All About Flex: Lean Manufacturing and NPIP for Flexible Circuits
April 21, 2016 | Dave Becker, All FlexEstimated reading time: 1 minute

Many companies are familiar with lean manufacturing concepts and have successfully used these techniques to improve manufacturing processes. Lean techniques, while most often used in printed circuit fabrication and assembly operations, can also be applied to nonmanufacturing processes. One such process is new part number introduction (NPIP).

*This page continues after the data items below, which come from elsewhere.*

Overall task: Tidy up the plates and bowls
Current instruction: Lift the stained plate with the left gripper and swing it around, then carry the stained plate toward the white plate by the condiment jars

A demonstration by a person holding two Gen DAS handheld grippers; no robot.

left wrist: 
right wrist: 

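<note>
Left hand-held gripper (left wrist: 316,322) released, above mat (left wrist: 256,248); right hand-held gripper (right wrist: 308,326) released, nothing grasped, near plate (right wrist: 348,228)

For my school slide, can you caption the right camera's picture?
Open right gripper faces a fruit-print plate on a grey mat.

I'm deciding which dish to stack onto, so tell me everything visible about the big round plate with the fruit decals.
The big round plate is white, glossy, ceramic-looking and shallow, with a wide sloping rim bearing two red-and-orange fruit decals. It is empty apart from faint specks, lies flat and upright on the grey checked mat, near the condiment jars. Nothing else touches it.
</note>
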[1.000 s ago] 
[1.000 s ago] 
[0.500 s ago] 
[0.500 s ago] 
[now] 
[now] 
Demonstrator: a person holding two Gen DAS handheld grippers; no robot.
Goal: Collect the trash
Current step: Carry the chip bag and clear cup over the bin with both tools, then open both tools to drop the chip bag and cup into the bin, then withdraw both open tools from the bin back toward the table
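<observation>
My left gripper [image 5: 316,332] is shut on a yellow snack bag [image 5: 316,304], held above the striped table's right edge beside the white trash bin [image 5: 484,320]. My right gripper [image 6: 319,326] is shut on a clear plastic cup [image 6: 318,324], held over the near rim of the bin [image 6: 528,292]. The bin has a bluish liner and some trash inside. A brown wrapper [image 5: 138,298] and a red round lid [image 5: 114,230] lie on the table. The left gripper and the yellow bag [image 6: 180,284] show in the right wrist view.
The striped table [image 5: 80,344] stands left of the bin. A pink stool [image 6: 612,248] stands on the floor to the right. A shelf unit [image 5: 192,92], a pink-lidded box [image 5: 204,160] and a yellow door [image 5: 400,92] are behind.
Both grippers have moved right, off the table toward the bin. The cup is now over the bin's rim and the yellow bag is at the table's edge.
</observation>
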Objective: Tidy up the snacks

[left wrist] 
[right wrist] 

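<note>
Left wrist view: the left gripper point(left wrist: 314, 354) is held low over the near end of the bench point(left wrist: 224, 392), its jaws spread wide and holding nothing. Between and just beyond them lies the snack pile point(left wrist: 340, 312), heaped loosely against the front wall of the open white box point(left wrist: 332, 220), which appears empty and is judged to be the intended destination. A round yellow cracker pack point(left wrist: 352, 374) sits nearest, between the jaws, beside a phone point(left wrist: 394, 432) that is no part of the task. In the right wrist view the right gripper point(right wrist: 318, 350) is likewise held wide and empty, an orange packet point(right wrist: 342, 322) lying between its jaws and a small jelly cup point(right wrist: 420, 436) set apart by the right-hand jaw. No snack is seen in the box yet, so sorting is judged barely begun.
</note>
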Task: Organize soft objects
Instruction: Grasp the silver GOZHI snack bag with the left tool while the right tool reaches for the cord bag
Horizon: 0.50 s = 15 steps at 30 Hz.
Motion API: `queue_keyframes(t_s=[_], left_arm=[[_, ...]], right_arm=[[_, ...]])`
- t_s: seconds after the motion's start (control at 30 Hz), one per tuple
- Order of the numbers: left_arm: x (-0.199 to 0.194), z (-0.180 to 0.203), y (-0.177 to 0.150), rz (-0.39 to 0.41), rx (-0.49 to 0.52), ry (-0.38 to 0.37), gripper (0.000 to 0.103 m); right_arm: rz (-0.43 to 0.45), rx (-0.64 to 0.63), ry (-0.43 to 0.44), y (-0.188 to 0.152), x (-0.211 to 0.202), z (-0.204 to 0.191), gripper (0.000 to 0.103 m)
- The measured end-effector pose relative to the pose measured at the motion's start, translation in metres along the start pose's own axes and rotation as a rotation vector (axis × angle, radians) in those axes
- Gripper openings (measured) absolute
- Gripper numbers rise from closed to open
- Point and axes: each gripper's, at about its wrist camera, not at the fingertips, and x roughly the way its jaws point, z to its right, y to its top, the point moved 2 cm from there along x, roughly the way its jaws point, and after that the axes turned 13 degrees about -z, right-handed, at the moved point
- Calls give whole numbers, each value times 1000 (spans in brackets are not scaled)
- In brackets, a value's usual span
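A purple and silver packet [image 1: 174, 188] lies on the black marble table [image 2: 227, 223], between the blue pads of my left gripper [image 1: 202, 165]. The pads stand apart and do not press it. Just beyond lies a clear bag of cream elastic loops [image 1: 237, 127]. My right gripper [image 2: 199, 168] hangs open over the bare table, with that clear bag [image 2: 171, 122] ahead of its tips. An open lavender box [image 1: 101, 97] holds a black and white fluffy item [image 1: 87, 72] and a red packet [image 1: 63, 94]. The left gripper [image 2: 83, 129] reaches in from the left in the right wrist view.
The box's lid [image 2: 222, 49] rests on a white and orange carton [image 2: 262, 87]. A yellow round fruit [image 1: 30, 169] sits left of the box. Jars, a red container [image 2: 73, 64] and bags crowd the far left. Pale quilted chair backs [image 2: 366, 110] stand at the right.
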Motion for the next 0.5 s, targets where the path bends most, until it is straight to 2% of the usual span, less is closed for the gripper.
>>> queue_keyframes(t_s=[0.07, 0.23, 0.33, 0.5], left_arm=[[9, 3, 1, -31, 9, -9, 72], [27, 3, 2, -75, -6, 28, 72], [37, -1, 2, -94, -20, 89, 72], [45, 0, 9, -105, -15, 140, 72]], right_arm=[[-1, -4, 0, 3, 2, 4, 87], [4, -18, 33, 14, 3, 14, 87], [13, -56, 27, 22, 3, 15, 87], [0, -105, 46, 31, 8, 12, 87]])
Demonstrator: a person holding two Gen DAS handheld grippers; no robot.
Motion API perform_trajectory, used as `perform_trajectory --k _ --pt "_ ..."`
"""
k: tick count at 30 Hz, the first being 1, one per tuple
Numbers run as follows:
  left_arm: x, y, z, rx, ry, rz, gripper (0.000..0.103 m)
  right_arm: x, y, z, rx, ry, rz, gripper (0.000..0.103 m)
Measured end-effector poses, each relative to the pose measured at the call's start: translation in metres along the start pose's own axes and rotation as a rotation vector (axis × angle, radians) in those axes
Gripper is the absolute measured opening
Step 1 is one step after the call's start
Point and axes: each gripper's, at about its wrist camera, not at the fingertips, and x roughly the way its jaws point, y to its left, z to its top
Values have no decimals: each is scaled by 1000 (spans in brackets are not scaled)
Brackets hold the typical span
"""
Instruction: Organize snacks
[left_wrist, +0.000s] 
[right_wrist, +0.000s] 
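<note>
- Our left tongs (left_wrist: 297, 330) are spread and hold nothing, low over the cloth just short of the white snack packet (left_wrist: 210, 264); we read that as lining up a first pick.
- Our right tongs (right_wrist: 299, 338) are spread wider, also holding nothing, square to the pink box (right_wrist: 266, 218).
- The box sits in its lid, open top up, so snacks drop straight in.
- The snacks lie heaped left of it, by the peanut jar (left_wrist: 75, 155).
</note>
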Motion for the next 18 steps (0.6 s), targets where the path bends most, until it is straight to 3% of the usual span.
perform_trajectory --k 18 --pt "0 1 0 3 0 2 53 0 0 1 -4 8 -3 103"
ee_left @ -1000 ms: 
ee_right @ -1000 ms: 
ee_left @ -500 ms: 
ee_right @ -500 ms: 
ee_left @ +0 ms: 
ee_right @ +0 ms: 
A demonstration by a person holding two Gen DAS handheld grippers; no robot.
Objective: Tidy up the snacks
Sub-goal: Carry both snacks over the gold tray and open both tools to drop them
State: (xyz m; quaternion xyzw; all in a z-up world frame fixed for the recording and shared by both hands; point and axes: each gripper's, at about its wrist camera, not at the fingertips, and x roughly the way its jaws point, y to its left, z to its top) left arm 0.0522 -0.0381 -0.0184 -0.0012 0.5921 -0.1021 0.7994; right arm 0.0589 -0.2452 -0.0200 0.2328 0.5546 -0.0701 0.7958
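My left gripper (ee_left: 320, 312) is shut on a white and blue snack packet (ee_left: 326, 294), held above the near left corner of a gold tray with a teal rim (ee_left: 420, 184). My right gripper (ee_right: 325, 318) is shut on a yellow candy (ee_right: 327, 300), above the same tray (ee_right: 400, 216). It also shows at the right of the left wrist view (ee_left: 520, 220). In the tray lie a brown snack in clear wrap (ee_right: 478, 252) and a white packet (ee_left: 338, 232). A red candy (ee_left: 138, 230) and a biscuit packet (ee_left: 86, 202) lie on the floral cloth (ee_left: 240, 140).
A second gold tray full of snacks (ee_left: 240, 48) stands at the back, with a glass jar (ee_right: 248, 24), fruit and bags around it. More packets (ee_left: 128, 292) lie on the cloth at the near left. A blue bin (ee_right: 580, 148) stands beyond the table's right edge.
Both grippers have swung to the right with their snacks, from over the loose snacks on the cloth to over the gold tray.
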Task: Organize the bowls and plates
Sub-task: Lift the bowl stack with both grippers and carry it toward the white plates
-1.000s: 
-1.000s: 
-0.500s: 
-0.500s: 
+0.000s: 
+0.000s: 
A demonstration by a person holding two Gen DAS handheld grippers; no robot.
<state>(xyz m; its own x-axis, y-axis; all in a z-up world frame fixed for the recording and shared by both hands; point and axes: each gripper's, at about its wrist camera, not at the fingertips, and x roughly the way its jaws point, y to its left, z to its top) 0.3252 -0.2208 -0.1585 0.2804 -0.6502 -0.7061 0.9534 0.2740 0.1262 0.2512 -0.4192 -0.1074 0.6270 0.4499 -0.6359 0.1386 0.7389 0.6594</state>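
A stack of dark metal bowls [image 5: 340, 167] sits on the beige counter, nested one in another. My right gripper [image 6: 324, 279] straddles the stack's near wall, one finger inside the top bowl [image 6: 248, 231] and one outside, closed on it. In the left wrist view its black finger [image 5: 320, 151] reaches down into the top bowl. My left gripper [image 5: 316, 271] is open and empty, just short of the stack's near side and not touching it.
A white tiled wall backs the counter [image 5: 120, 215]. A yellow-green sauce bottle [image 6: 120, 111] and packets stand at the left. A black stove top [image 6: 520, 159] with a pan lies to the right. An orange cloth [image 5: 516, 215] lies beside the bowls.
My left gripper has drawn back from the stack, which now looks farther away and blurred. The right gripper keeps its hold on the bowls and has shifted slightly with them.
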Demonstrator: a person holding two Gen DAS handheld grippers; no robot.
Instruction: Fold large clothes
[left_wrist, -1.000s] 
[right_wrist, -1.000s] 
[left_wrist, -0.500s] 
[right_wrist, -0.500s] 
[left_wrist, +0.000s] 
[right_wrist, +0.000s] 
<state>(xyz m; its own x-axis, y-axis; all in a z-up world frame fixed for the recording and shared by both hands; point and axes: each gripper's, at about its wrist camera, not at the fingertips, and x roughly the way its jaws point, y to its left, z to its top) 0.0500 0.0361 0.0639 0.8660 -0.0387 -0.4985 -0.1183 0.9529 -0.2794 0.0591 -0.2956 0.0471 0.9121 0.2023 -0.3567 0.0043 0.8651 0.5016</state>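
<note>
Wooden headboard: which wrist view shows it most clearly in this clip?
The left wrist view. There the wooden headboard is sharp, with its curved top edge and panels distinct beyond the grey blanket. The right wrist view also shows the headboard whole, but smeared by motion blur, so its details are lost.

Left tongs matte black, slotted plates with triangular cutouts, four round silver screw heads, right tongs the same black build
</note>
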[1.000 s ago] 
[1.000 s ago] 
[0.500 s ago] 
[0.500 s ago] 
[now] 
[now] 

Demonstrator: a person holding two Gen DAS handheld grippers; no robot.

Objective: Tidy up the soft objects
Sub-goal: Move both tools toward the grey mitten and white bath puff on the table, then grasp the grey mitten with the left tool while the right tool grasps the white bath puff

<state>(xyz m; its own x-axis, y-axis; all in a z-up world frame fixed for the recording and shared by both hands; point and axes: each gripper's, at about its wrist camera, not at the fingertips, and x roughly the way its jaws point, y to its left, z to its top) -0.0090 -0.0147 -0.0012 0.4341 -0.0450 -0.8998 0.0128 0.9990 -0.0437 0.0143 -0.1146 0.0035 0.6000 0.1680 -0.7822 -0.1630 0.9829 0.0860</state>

The main thrust of lean manufacturing is to eliminate or reduce waste. There are typically seven wastes (mudas), as defined by Toyota executive Taiicho Ohno, when he developed Toyota’s Production System (TPS)[1]. (“Muda” is a Japanese word meaning uselessness, idleness or other synonyms of waste.) The seven mudas are:
- Transport
- Inventory
- Motion
- Waiting
- Over-processing
- Over-production
- Defects
The typical part number startup for flexible circuits often can suffer from a number of those wastes. Certain waste items are specific to a part number (customer out of office, conflicts in documentation, iterative design conversations, etc.) or be ingrained as accepted gaps in a supplier’s product launch system. As part of a continuous improvement mentality, wastes should be identified for reduction through a documented and monitored part number introduction process. Some of the more common waste elements are:
Transport: In a new part number introduction process (NPIP), transport is the movement of documentation (electronic or paper) from one department to another requiring successive reviews and sign-offs. Excess transport is a symptom of a departmentalized approach to part number start-up rather than a process flow approach. A cross-functional design review team with one leader can remove departmental barriers and help assure that reviews and inputs are done in parallel rather than serially. Transport can also include sending information requests and approvals to customers and suppliers. These requests need to be challenged regarding their usefulness and necessity.